What to do: List every line in this data where the string "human" occurs.
Supplied information: Begin
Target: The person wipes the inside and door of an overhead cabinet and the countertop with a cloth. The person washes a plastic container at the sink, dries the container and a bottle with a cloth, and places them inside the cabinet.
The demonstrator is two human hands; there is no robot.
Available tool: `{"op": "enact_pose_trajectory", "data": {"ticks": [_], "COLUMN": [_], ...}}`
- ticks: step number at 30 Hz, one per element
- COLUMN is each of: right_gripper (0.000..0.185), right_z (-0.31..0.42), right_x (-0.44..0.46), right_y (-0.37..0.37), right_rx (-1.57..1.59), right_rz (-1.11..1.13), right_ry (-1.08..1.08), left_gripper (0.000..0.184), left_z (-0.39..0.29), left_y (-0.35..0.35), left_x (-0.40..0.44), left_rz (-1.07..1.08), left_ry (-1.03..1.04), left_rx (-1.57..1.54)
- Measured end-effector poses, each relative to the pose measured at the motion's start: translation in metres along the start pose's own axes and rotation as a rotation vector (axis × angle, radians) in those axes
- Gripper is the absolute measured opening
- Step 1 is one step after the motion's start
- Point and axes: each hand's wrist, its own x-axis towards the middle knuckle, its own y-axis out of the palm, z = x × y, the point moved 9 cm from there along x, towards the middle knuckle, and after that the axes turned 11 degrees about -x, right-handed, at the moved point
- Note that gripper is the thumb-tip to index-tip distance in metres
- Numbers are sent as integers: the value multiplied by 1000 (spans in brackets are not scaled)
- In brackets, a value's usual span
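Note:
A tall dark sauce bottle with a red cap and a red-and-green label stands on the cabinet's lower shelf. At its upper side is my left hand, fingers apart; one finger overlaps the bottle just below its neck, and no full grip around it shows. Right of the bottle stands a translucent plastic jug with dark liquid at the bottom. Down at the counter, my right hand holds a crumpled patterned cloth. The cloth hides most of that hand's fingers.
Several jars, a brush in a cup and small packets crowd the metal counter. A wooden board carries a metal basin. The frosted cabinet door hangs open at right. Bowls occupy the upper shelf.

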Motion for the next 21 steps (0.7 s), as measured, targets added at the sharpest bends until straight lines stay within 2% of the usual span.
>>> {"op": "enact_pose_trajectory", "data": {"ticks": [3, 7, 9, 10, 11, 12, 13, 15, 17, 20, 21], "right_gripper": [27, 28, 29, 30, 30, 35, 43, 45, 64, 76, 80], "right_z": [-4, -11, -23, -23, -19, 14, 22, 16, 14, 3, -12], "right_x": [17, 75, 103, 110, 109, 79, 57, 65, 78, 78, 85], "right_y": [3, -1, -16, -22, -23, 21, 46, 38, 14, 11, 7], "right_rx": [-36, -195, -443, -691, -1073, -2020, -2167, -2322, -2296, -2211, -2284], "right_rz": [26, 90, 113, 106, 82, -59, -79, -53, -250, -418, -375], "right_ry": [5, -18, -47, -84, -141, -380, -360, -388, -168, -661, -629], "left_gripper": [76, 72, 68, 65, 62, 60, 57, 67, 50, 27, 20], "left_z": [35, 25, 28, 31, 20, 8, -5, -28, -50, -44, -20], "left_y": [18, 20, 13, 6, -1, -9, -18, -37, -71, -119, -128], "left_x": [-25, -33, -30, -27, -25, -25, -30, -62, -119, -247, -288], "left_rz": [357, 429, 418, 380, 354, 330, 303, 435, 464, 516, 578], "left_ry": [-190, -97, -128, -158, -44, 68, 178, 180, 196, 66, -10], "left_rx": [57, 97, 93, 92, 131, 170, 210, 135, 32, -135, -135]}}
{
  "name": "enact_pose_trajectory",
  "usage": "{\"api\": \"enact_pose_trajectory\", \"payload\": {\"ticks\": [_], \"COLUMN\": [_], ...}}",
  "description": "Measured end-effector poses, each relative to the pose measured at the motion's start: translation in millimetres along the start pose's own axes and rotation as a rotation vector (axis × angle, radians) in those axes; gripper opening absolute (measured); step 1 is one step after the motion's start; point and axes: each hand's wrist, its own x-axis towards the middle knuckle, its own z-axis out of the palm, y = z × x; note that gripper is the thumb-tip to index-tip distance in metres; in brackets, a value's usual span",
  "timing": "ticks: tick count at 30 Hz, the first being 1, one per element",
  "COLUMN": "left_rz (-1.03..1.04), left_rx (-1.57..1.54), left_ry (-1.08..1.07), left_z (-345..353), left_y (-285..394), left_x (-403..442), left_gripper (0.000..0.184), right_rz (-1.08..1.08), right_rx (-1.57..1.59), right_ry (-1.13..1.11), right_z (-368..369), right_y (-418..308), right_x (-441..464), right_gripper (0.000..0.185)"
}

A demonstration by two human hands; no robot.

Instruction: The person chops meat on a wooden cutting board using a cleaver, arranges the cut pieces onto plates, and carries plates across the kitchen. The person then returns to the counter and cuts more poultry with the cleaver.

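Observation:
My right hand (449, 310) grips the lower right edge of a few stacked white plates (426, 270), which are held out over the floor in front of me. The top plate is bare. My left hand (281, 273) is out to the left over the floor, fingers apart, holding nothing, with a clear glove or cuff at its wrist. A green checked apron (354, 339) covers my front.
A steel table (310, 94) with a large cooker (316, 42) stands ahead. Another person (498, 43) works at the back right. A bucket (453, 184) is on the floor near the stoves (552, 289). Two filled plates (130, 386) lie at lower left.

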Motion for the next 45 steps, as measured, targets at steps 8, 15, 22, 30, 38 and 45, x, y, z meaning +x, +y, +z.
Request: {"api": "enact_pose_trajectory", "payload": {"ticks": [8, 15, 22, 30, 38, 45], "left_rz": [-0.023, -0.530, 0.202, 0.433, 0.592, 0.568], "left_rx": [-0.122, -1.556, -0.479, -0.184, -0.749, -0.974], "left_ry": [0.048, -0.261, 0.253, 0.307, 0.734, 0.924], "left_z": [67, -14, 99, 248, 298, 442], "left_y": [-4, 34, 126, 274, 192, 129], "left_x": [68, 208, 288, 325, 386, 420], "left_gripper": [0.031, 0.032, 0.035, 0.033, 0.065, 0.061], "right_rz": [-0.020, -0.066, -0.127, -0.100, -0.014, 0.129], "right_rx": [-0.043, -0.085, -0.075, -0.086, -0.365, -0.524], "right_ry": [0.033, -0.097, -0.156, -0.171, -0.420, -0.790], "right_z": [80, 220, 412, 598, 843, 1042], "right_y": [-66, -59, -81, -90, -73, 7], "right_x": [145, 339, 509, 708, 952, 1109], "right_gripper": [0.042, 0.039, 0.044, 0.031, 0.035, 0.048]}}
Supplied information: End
Response area:
The demonstrator is two human hands; there is no robot.
A demonstration by two human hands; no robot.

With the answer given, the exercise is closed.